Set down exactly the lines below, starting at the one that contains "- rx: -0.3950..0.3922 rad" and ending at the one that contains "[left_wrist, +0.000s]", with both of those lines included and nothing else.
#### Provided records ####
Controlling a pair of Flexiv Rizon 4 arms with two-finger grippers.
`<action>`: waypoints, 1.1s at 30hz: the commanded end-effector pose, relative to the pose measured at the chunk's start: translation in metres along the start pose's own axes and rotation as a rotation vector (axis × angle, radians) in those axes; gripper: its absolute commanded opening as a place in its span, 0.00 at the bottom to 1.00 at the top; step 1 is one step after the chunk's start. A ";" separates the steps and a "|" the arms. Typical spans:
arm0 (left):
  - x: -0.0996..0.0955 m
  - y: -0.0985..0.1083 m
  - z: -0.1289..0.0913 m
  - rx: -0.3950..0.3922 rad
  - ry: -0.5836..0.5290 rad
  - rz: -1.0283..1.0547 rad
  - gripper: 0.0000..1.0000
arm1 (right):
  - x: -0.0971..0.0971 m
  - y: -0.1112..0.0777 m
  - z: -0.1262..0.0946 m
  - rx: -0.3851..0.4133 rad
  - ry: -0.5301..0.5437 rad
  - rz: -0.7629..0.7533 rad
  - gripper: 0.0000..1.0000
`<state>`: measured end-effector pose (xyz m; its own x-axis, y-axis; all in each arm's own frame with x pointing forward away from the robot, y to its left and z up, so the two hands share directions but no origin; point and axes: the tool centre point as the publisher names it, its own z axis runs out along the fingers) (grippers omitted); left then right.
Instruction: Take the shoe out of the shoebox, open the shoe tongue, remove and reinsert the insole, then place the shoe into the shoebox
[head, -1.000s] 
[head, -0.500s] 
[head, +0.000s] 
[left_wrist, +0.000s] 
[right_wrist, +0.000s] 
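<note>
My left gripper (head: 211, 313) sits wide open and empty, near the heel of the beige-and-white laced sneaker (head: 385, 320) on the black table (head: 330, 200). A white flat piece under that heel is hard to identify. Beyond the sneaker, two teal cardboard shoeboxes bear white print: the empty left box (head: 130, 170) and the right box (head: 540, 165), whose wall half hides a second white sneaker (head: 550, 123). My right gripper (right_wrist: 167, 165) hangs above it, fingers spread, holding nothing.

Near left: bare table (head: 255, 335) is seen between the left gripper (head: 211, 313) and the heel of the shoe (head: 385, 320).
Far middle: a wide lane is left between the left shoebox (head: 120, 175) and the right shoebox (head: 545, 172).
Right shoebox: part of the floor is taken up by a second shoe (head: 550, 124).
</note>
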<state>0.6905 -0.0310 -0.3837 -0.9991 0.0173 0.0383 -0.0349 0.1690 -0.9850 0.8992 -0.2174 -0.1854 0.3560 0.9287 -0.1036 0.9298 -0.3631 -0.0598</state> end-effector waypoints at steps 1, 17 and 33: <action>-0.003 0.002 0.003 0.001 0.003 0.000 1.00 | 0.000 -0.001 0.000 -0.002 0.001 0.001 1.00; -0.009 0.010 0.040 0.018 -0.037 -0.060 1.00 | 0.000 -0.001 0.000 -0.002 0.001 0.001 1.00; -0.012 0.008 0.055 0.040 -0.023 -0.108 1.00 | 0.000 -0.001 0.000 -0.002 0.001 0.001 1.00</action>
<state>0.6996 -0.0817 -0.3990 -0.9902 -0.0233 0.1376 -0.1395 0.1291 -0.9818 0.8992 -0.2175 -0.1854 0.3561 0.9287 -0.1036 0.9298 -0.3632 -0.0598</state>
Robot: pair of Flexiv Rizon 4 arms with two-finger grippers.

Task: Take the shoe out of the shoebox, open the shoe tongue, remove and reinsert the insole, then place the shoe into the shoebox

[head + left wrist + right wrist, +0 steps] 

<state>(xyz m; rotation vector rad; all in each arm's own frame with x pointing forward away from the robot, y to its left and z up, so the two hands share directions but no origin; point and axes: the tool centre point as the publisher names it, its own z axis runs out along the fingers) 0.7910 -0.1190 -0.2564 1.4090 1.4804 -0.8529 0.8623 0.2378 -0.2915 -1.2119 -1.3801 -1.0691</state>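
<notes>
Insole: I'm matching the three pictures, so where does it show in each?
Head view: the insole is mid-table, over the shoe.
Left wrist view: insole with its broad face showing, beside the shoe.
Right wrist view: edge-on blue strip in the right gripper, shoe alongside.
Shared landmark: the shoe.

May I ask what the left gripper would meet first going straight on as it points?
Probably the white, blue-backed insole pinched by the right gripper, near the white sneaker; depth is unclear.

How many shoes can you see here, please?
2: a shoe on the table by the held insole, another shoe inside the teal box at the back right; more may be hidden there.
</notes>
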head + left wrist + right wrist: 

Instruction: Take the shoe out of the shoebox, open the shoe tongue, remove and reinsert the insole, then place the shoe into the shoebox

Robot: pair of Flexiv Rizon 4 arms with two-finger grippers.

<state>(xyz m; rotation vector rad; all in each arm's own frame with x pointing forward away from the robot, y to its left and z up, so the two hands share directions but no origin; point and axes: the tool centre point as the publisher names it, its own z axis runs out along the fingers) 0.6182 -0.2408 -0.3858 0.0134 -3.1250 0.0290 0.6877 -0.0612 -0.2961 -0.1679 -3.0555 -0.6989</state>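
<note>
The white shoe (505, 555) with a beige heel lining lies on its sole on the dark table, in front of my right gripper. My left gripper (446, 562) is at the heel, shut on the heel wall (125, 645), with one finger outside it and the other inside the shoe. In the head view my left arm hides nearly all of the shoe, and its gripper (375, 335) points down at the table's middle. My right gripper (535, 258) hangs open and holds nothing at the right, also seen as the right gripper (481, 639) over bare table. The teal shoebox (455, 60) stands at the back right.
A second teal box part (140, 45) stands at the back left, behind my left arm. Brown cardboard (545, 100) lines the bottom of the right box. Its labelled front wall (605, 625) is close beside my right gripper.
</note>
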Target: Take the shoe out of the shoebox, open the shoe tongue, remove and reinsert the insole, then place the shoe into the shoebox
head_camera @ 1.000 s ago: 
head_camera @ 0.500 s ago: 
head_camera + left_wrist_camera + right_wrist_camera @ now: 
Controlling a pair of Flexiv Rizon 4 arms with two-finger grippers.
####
Reply.
  - rx: -0.3950..0.3922 rad
  - ry: -0.5836..0.5290 rad
  - rz: -1.0283..1.0547 rad
  - gripper: 0.0000..1.0000
arm1 (right):
  - x: -0.0971..0.0971 m
  - y: -0.1112..0.0777 m
  - z: -0.1262..0.0946 m
  - rx: -0.3851..0.4133 rad
  - ry: -0.5301..0.5437 rad
  - rz: -0.7629..0.7533 rad
  - gripper: 0.0000..1.0000
`<state>`: measured end-effector pose (xyz m; its own x-axis, y-axis; all in each arm's own frame with x pointing forward away from the robot, y to its left and z up, so the two hands share directions but no origin; point and axes: the tool centre point as the publisher names it, its own z axis runs out along the fingers) (grippers omitted); left then right.
Instruction: Take the shoe out of the shoebox, open the shoe tongue, remove and reinsert the insole, then place the shoe into the shoebox
[head, -1.000s] 
[head, -0.500s] 
[head, +0.000s] 
[left_wrist, +0.000s] 

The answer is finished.